TRACKING SYSTEM OF VOTING MACHINES
The Commission on Elections (Comelec) was asked to put in place a tracking system to ensure an orderly transport of voting machines for next year's national elections by Senator Richard J. Gordon (Ind).
"We have to assure the people that the machines, which have already been tested, will be delivered to a certain polling place at a particular time," he said.
Gordon, "father" of election modernization in the Philippines, authored Republic Act (RA) 9369 or the amended Automated Elections System Law.
The lawmaker, a strong advocate of honest, orderly and peaceful elections, said the tracking system would complement the use of cargo forwarders to deliver the machines to all polling precincts.
Delivery of the machines, called precinct count optical scans, was committed by the consortium of Smartmatic International Corp. and Total Information Management Technology Inc. in its contract signed with the Comelec.
The consortium earlier said that instead of one, it would tap a number of cargo forwarders to speed up the transport of the machines to the polling centers nationwide.
Gordon said he favored the tapping of the services of a number of forwarders, saying it would foster competition and prompt efficient shipment of the machines.
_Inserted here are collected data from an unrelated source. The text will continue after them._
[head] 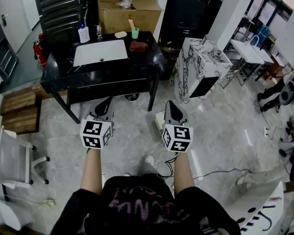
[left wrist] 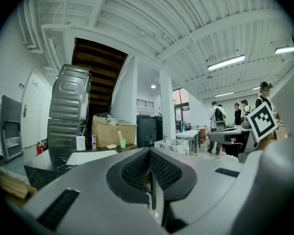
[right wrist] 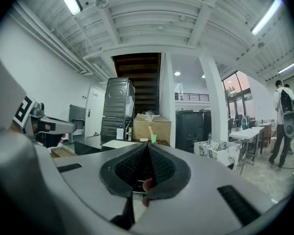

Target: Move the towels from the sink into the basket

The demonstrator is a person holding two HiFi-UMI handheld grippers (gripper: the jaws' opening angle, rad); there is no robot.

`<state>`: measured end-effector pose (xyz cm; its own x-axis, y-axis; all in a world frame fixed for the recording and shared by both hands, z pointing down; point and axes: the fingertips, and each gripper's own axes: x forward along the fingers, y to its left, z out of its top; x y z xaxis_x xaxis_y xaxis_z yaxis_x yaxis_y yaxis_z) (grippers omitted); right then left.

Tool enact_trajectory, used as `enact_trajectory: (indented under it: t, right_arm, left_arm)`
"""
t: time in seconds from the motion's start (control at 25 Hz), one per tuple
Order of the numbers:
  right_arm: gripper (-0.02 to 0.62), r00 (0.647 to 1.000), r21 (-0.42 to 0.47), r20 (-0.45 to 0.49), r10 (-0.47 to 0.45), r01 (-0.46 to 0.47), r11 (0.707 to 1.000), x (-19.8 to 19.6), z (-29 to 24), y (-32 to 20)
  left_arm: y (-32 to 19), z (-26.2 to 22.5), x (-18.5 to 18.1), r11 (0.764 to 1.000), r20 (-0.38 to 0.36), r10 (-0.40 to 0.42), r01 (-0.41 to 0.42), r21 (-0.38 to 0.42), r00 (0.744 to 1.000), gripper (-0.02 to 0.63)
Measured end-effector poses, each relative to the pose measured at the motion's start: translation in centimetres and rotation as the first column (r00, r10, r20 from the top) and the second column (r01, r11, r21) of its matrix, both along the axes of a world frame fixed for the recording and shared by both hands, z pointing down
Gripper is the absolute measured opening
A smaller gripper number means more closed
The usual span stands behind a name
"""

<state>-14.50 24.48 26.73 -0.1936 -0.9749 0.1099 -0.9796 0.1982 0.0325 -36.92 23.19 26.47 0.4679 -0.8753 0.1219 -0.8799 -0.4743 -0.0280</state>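
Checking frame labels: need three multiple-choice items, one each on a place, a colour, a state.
1. The red cloth lies: A on the floor; B on the black table, right of the sink; C on a chair.
2. The cup is: A green; B blue; C yellow.
3. The left gripper and right gripper have jaws: A wide apart; B together; C clamped on a cloth.
Answers: B, it rests beside the sink; A, the head view shows green; B, each gripper view shows them together.
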Motion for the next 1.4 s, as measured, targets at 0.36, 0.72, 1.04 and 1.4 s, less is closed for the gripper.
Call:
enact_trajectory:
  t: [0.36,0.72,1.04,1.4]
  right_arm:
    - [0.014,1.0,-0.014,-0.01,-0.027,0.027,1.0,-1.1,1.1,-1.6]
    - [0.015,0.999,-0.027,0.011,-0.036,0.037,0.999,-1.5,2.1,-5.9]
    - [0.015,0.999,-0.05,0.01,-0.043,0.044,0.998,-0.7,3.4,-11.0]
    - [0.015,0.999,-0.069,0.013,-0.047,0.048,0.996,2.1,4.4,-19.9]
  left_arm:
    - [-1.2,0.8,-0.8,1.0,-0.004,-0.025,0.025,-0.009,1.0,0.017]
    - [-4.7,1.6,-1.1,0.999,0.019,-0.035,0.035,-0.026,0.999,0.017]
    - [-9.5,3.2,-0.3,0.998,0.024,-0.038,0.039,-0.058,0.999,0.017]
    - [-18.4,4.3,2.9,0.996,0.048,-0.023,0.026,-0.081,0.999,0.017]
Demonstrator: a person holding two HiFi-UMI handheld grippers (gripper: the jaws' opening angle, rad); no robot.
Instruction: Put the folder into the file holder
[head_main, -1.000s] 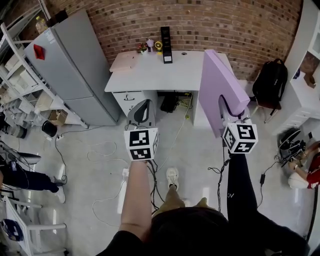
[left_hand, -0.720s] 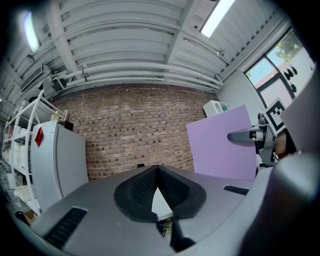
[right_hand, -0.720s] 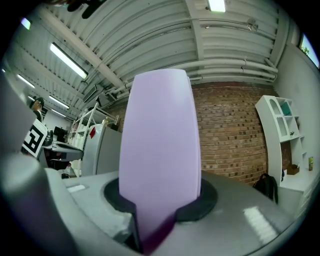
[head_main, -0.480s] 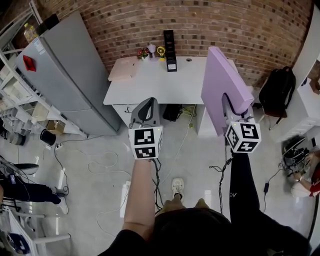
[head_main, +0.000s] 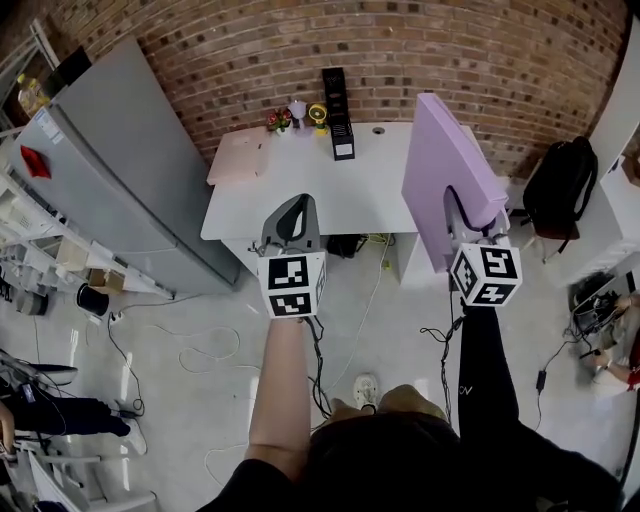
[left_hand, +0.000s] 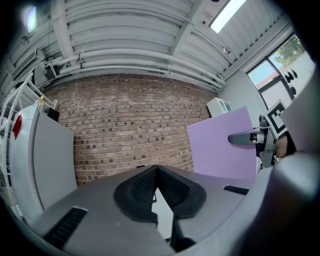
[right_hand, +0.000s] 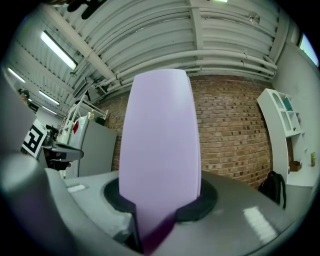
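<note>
A large lilac folder (head_main: 445, 170) stands upright in the air at the right, in front of the white desk (head_main: 300, 185). My right gripper (head_main: 462, 215) is shut on its lower edge; in the right gripper view the folder (right_hand: 160, 160) rises straight out of the jaws. The black file holder (head_main: 337, 100) stands upright at the back middle of the desk. My left gripper (head_main: 290, 222) hangs over the desk's front edge, shut with nothing in it; its pads (left_hand: 157, 187) meet at the tips.
A pink pad (head_main: 238, 158) lies on the desk's left end, small ornaments (head_main: 297, 115) sit by the brick wall. A grey refrigerator (head_main: 110, 180) stands left, a black backpack (head_main: 560, 190) right. Cables (head_main: 200, 345) trail over the floor.
The person has walked forward: desk and file holder are nearer and lower in the head view. Both grippers keep their pose, the folder still upright in the right one.
</note>
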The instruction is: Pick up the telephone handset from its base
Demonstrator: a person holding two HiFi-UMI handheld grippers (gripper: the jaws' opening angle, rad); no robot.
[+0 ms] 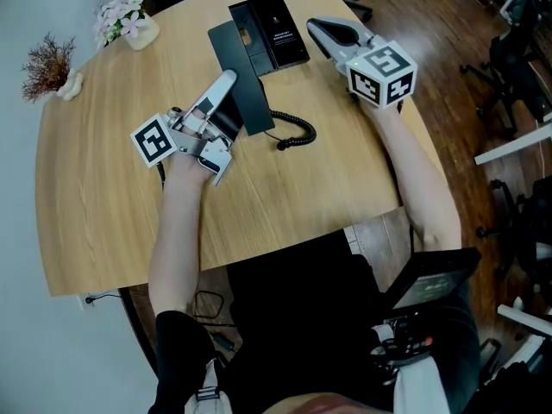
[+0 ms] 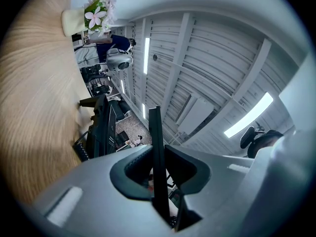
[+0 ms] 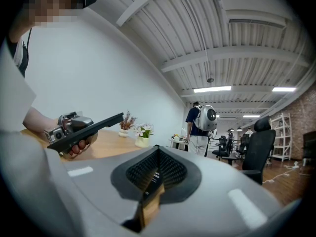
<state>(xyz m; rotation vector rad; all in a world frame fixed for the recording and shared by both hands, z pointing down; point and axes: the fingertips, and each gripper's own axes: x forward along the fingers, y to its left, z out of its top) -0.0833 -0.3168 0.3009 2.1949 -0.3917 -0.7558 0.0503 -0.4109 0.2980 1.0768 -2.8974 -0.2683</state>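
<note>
Head view: left gripper [image 1: 226, 89] is clamping the tilted handset [image 1: 248, 97] just left of the telephone base [image 1: 269, 33].
Right gripper [image 1: 321, 27]: hovering just right of the base, jaws together.
Cord [image 1: 297, 133]: lying near the base.
Flower pot [image 1: 131, 24], dried sprig [image 1: 50, 65]: standing well left of the base.

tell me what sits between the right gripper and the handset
The phone base lies between the right gripper and the handset, which the left gripper holds; the head view shows it.
</note>
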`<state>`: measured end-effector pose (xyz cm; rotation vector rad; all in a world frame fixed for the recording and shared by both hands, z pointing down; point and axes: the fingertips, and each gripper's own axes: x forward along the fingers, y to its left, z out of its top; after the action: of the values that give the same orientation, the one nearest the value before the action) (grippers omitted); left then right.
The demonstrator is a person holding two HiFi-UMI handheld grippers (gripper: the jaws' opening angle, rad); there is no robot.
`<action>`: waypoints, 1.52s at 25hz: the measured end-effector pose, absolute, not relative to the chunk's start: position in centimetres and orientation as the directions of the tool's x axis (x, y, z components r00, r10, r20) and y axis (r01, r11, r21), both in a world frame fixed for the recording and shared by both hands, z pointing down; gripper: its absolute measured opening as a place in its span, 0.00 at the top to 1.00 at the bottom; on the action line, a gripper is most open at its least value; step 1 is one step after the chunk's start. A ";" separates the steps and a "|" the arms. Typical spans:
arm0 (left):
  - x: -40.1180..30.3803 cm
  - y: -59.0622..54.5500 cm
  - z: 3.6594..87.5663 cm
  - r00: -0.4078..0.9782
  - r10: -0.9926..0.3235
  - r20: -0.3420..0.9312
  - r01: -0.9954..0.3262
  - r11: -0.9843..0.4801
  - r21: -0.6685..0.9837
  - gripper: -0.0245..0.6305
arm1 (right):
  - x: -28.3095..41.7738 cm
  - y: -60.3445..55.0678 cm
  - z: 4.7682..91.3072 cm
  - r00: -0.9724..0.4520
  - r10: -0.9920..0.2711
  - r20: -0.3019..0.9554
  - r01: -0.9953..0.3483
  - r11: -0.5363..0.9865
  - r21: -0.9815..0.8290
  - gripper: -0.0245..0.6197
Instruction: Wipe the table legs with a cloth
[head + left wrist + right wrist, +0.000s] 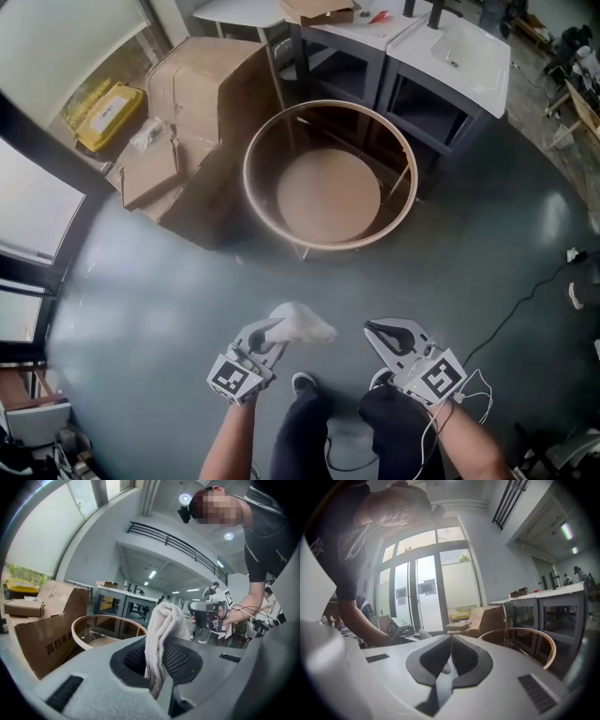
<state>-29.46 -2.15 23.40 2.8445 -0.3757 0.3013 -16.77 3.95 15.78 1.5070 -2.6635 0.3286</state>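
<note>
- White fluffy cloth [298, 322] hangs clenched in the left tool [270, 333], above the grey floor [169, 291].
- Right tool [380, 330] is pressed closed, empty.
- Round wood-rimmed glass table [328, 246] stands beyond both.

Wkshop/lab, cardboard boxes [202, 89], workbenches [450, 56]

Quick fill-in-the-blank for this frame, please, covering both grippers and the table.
The left gripper is shut on a white ____.
The right gripper is shut, holding ____.
The table has a ____ rim.
In the head view, cardboard boxes stand on the table's ____ side.
Missing: cloth; nothing; round; left.
</note>
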 end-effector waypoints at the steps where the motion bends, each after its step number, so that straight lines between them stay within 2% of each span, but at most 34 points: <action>1: -29.0 -3.2 26.1 0.941 -0.239 0.241 -0.291 -0.933 0.213 0.90 | -16.2 3.1 18.4 -0.514 -0.842 0.163 -0.856 0.494 -0.149 0.95; 8: -26.6 -10.8 42.8 0.874 -0.415 0.253 -0.470 -0.855 0.221 0.90 | -14.2 -1.2 36.9 -0.570 -0.805 0.165 -0.820 0.549 -0.161 0.95; 14: -26.0 -17.3 50.9 0.822 -0.508 0.258 -0.557 -0.811 0.180 0.90 | -14.8 -5.1 46.7 -0.633 -0.759 0.150 -0.774 0.618 -0.140 0.95; 20: -25.6 -22.6 53.2 0.788 -0.583 0.197 -0.607 -0.789 0.096 0.90 | -16.2 -7.9 50.7 -0.690 -0.712 0.133 -0.721 0.692 -0.031 0.95; 25: -25.0 -23.8 52.9 0.791 -0.597 0.133 -0.608 -0.792 0.056 0.90 | -16.7 -9.0 52.4 -0.707 -0.700 0.100 -0.699 0.713 0.046 0.95; 31: -24.1 -25.2 53.0 0.778 -0.615 0.125 -0.622 -0.783 0.018 0.90 | -17.2 -10.2 51.6 -0.728 -0.683 0.066 -0.672 0.729 0.129 0.95; 38: -23.9 -26.0 54.7 0.760 -0.640 0.118 -0.648 -0.760 0.053 0.90 | -17.0 -9.8 50.5 -0.732 -0.679 0.053 -0.667 0.730 0.149 0.95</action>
<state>-23.88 -25.98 54.70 2.8617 -1.0492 0.1411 -17.03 -9.84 50.55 1.1026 -2.8245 -0.1829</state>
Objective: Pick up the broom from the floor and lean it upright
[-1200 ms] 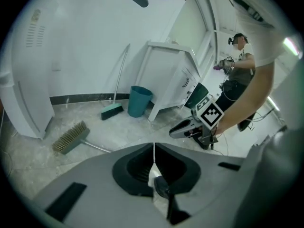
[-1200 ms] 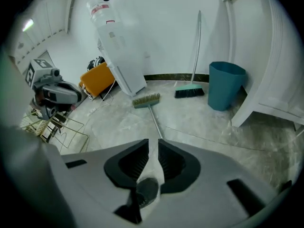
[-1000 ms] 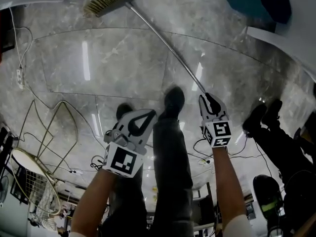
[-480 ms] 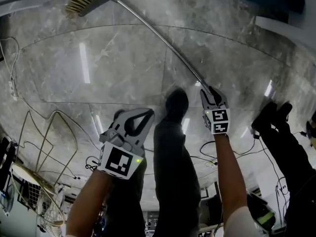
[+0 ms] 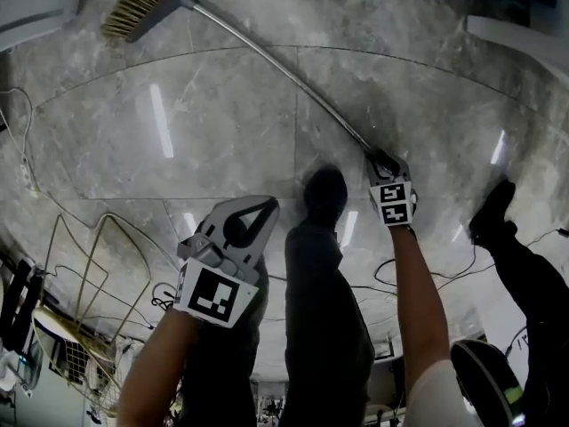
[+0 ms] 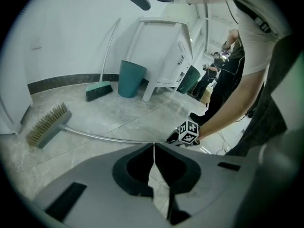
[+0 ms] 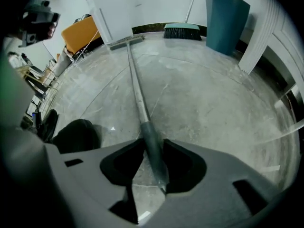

"Since there will be several forwarders instead of just one, they would now compete in the sense that each one will give its best shot by delivering fast and efficiently. They would not want to be criticized and told that the others were better," he added.
Gordon said, however, the Comelec should know where these machines are at any given time. "That is why, there should be a tracking system. If you can have GPS (global positioning system), that would be better," he said.